## Problem statement
Gather, from the data below, each line in which the word "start" occurs.

Records excerpted from a collection:
——

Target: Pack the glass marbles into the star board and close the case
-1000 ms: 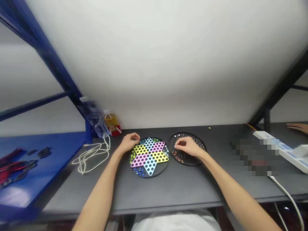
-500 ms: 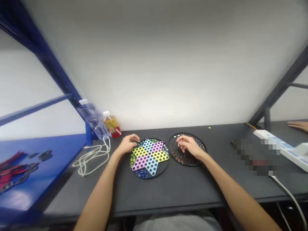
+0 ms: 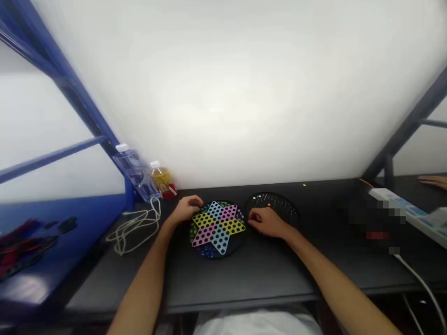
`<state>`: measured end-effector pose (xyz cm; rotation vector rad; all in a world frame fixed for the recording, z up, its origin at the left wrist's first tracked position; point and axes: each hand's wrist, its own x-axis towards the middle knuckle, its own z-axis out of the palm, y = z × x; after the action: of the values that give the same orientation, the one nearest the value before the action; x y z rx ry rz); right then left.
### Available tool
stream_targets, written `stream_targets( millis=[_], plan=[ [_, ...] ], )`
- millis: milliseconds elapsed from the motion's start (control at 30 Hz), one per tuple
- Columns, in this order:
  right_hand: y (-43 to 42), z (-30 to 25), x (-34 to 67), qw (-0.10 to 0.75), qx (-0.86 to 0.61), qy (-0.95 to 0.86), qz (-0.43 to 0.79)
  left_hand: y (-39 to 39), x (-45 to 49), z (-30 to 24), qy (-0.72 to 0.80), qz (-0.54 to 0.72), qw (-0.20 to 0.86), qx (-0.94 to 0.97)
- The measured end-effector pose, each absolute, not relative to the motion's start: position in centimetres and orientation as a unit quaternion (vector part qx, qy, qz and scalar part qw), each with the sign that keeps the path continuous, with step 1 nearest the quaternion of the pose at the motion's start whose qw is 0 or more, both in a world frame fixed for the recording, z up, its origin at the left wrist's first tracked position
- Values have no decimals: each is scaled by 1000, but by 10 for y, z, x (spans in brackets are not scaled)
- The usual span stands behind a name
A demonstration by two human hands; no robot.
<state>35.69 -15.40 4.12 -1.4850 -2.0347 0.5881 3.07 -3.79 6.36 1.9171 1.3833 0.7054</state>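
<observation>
My left hand point(image 3: 186, 209) rests curled at the left rim of a round Chinese checkers board point(image 3: 217, 244), which has a star of pink, yellow and blue holes and coloured marbles in its outer part. My right hand point(image 3: 265, 222) lies over the near left part of a second round, black marble board point(image 3: 275, 201), next to the star board. Small marbles show on this board's far side. Anything under my right palm is hidden.
On the dark table point(image 3: 240, 274) stand a clear plastic container point(image 3: 134, 171) and a yellow-labelled bottle point(image 3: 162, 182). A looped white cable point(image 3: 134, 228) lies left. To the right are a blurred patch point(image 3: 370, 223), a white power strip point(image 3: 401, 207) and a co-worker's hand point(image 3: 433, 182).
My right hand has slid toward the near left edge of the black board, uncovering its far side. My left hand stays at the star board's rim.
</observation>
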Motion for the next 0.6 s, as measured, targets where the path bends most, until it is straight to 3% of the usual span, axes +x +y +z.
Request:
stream_targets(
  millis=[100,200,300,433,600],
  plan=[
    [-153,39,355,265,-553,-757,226,-36,29,61,530,267,329,735],
    [-148,36,355,347,-565,-695,277,-33,27,58,527,264,331,737],
    [-142,34,357,465,-545,-549,430,-30,26,55,521,267,331,740],
    [-139,34,362,532,-448,-370,616,-27,24,51,516,267,333,742],
    [-141,34,360,544,-489,-415,541,-24,22,46,515,260,339,744]
  ],
)
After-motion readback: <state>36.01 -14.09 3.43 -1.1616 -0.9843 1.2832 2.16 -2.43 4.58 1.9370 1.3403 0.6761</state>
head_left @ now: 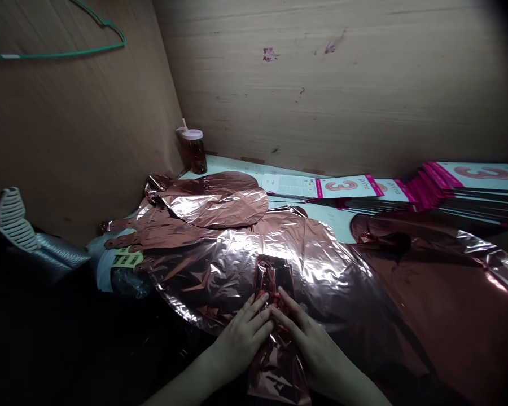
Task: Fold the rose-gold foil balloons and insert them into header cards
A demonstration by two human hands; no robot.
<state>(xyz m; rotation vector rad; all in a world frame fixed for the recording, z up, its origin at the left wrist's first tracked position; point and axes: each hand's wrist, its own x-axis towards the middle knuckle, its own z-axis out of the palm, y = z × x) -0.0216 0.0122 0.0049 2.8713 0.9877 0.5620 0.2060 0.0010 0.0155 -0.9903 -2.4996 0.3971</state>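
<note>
Left hand (248, 331) and right hand (308, 334) touch folded foil (277, 362), grip closure indeterminable; uneven pressure might loosen its folds.

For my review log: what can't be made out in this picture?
All from the head view:
Palms of left hand and right hand: hidden by their own backs.
Folded foil: partly covered by the hands.
Green hanger: cut off by the left and top edges.
Print on the pale card: too small.

Narrow folded foil strip (276, 363), coppery pink, glossy (rather crinkled), lying lengthwise, upper end over wider foil (334, 282)
</note>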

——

## Task response
- millis: milliseconds elapsed from the motion's start (control at 30 Hz), one per tuple
- The measured end-effector pose, each absolute, not relative to the motion's start: position in centimetres and orientation as a unit quaternion (vector part qx, qy, qz and scalar part qw), each with the sign that keeps the path continuous, with step 1 nearest the quaternion of the pose at the motion's start whose qw is 0 or more, both in a world frame fixed for the recording, z up, its origin at the left wrist's first tracked position

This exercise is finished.